🤖 AI Summary
Multimodal video reasoning faces two key challenges: existing reinforcement learning (RL) methods rely solely on textual reasoning chains, leading to visual hallucinations; while frame-retrieval approaches incorporate visual grounding, they suffer from inaccurate evidence localization. To address these, we propose AIR (Attend-Identify-Reason), an RL framework that integrates multi-stage progressive cold-start training with automated reasoning trajectory generation, enabling visual-evidence-driven, cross-frame, multi-step causal reasoning.

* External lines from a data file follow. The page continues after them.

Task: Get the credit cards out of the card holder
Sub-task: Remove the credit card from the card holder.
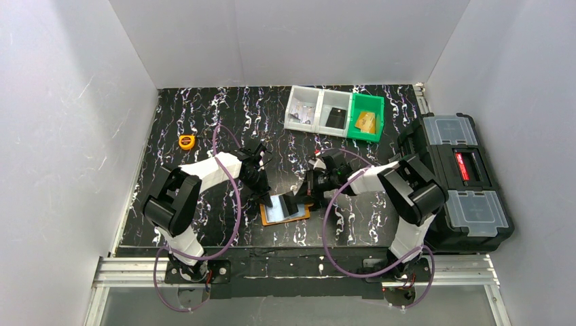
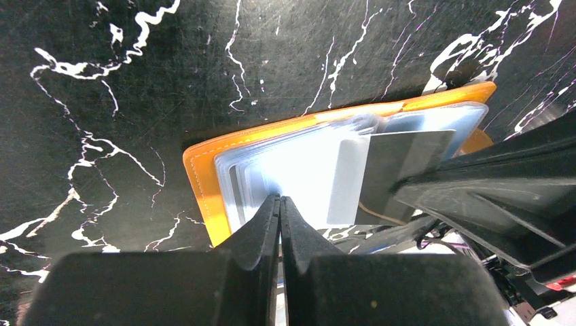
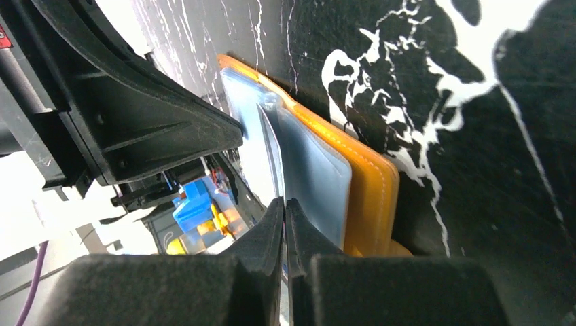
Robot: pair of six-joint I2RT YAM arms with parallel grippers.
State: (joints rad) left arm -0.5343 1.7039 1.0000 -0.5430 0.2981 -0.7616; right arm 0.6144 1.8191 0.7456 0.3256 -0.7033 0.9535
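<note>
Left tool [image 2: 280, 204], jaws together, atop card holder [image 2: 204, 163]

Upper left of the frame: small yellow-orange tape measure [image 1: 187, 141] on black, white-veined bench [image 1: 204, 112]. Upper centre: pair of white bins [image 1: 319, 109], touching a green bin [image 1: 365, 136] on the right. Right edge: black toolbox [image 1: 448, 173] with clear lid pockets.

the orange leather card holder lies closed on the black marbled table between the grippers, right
No: the left wrist view shows the orange leather card holder open, clear pockets and pale cards exposed. It lies on the black marbled table between the left gripper and right gripper.
</note>
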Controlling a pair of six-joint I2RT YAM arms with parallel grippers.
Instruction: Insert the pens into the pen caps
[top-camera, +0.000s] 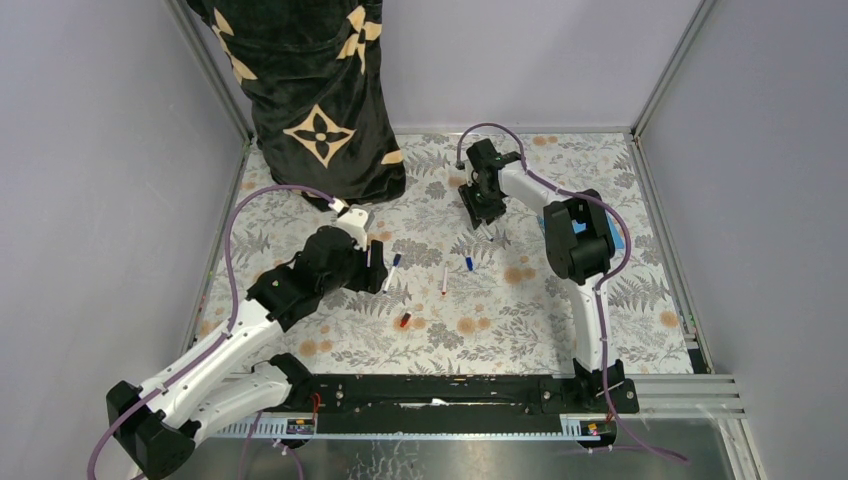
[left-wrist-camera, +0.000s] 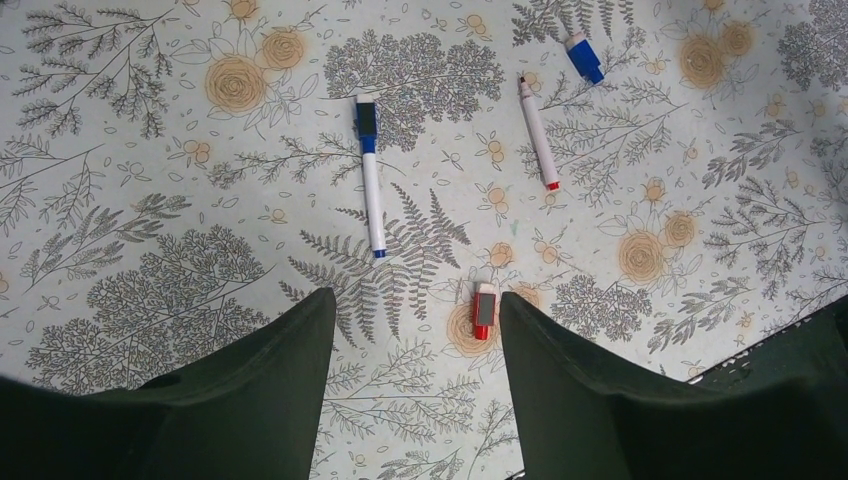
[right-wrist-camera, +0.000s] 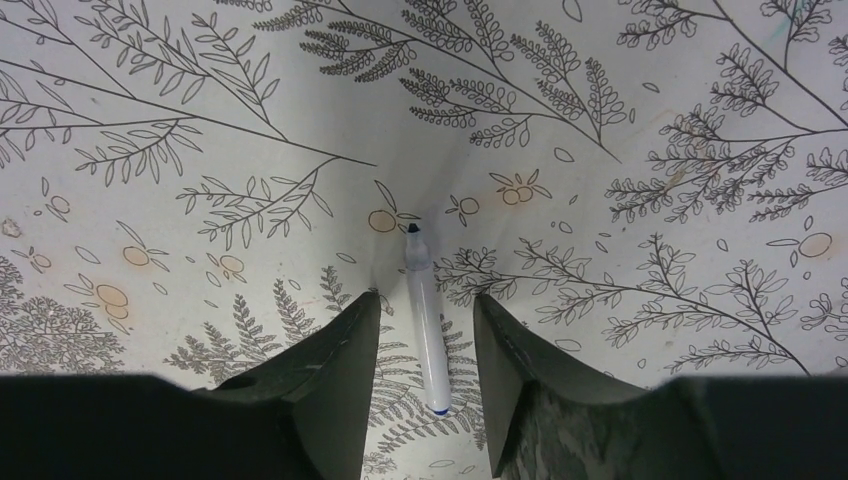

To support training, we introduce Conan-91K, a large-scale dataset of multi-step reasoning trajectories. AIR achieves new state-of-the-art performance—averaging over 10% absolute improvement over Qwen2.5-VL-7B-Instruct across six benchmarks—and demonstrates strong generalization on long-video tasks. Our core contribution is the first unified RL framework that jointly optimizes dynamic visual evidence retrieval and interpretable, multi-step reasoning within a single coherent architecture.
📝 Abstract
Video reasoning, which requires multi-step deduction across frames, remains a major challenge for multimodal large language models (MLLMs). While reinforcement learning (RL)-based methods enhance reasoning capabilities, they often rely on text-only chains that yield ungrounded or hallucinated conclusions. Conversely, frame-retrieval approaches introduce visual grounding but still struggle with inaccurate evidence localization. To address these challenges, we present Conan, a framework for evidence-grounded multi-step video reasoning. Conan identifies contextual and evidence frames, reasons over cross-frame clues, and adaptively decides when to conclude or explore further. To achieve this, we (1) construct Conan-91K, a large-scale dataset of automatically generated reasoning traces that includes frame identification, evidence reasoning, and action decision, and (2) design a multi-stage progressive cold-start strategy combined with an Identification-Reasoning-Action (AIR) RLVR training framework to jointly enhance multi-step visual reasoning. Extensive experiments on six multi-step reasoning benchmarks demonstrate that Conan surpasses the baseline Qwen2.5-VL-7B-Instruct by an average of over 10% in accuracy, achieving state-of-the-art performance. Furthermore, Conan generalizes effectively to long-video understanding tasks, validating its strong scalability and robustness.